Figure 4. Lar and Sns act in different neurons to control mushroom body (MB) dorsal and medial lobe development.

(A–F’) Lar>GFP and Sns>GFP expression in the larval brain. Brains were triple-stained for Lar>GFP (green), FasII (red), and anti-HRP (blue). Anti-FasII labels the MB neuropil; anti-HRP labels neuronal membranes. (A) Lar>GFP expression in Kenyon cells (KCs) (green, arrows). (B, B’) Projection of confocal slices through the entire larval MB showing Lar expression in the MB neuropil. (C, C’) Single optical slice showing Lar expression in the medial (m) and dorsal (d) lobes of the MB. (D) There is no Sns>GFP expression in KCs. (E, E’) Projection of confocal slices through the entire MB showing no overlap between Sns>GFP and the MB neuropil labeled by FasII. (F, F’) Single optical slice through the MB showing no Sns>GFP expression in the MB neuropil. (G–L) Third-instar larval MBs visualized with FasII staining. 3D reconstructions of confocal stacks using Imaris software are shown. (G) and (H) have normal MBs. (I) has missing dorsal lobes and medial lobe fusion (arrow). (J) has a medial lobe fusion phenotype (arrow). (K) has missing dorsal lobes. (L) has missing dorsal lobes and medial lobe fusion (arrow). (M–N’) Quantification of MB phenotypes in heterozygote controls (blue), Lar mutants (red), and Lar/sns transhets (red). In (M) and (N), the percentages of normal MBs are shown; in (M’) and (N’), the percentages of MBs with the phenotype are shown. (M, M’) Medial lobe fusion phenotype, (N, N’) Dorsal lobe branching defect.

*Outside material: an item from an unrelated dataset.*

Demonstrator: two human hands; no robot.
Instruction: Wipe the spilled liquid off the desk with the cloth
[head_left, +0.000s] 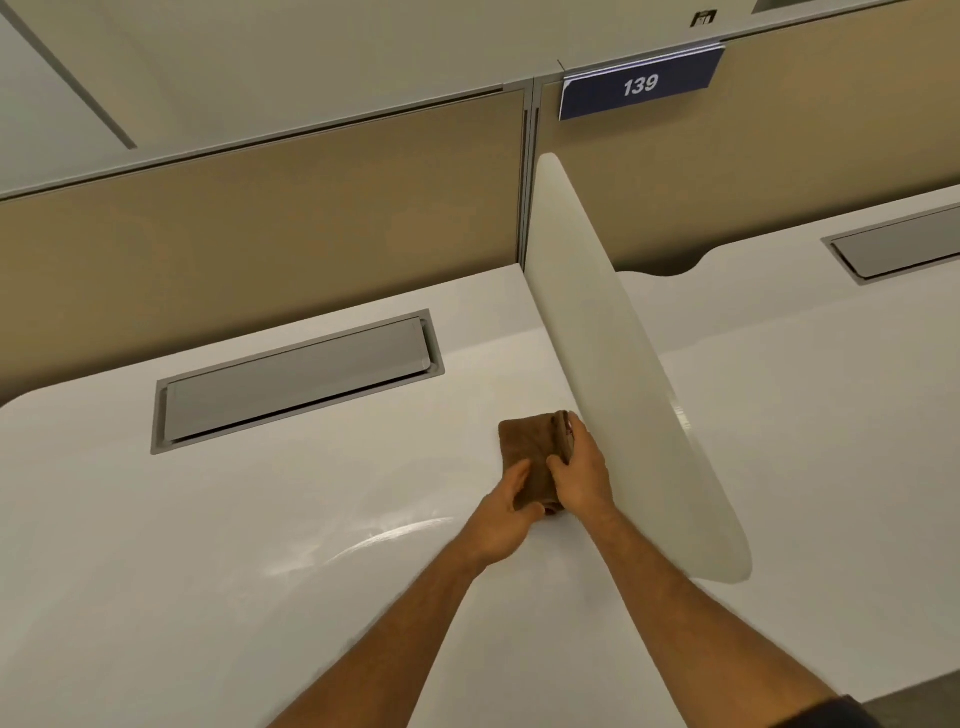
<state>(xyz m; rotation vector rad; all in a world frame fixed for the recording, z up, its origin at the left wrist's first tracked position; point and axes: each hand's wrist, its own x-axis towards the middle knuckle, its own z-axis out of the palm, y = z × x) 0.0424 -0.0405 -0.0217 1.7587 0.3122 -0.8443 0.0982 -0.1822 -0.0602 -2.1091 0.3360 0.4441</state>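
You are pressing the folded brown cloth (530, 457) onto the white desk (208, 545) beside the divider (613, 364), left hand (506, 506) and right hand (582, 475) both clamped on it, seemingly to wipe firmly.

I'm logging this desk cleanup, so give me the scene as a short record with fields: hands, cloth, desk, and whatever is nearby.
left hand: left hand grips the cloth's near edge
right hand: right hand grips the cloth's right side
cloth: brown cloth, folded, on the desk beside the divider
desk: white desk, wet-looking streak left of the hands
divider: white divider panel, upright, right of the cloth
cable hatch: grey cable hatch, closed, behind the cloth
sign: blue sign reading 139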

Data were analyzed using Fisher’s exact test, and each genotype was compared to every other genotype. ****p<0.0001; ***p<0.001; *p<0.05. Scale bar, 20 µm. See Figure 4—figure supplement 1 for single-slice analysis in Lar/sns transhets and Lar and Sns RNAi-mediated MB phenotypes.

Figure 4—figure supplement 1. Medial lobe fusion in the larval mushroom body in Lar/sns transhets and upon RNAi-mediated Lar and Sns knockdown.

(A–F’) Single optical slices through the medial lobes of control (A–C’) and genetic transhet (D–F’) animals showing normal unfused medial lobes in controls (close-up of medial lobes in A’–C’) and fused medial lobes in transhets (D’–F’). Anti-FasII (red) is used to label the mushroom body neuropil. (G–I) 3D rendering of confocal stacks of FasII-stained larval brains from RNAi knockdown experiments. (J–K’) Quantification of medial lobe fusion and dorsal lobe branching defects upon RNAi-mediated knockdown of Lar and Sns. GAL4 only control in blue and Lar or sns RNAi genotypes in red. Data were analyzed using Fisher’s exact test, and each genotype was compared to every other genotype. ****p<0.0001; *p<0.05. Scale bar, 20 µm.

Figure 4—figure supplement 2. Larval medial lobe fusion in Lar^13.2/Sns^Df transhets, neuronal Sns and Kirre knockdown, and mushroom body (MB)-specific Lar and Sns RNAi knockdown.

(A–F) Single optical slices through the medial lobes of larval MBs stained with FasII antibody to visualize the MB neuropil. Asterisks denote normal, unfused medial lobes. Arrowheads show fused medial lobes with medial lobe axons crossing the midline. (G, H) Quantification of medial lobe fusion phenotype in Lar^13.2/sns^Df transhets, neuronal Sns and Kirre knockdown, and cis RNAi for Lar and Sns in MB neurons (OK107-GAL4). Data were analyzed using Fisher’s exact test, and each genotype was compared to every other genotype. *p<0.05.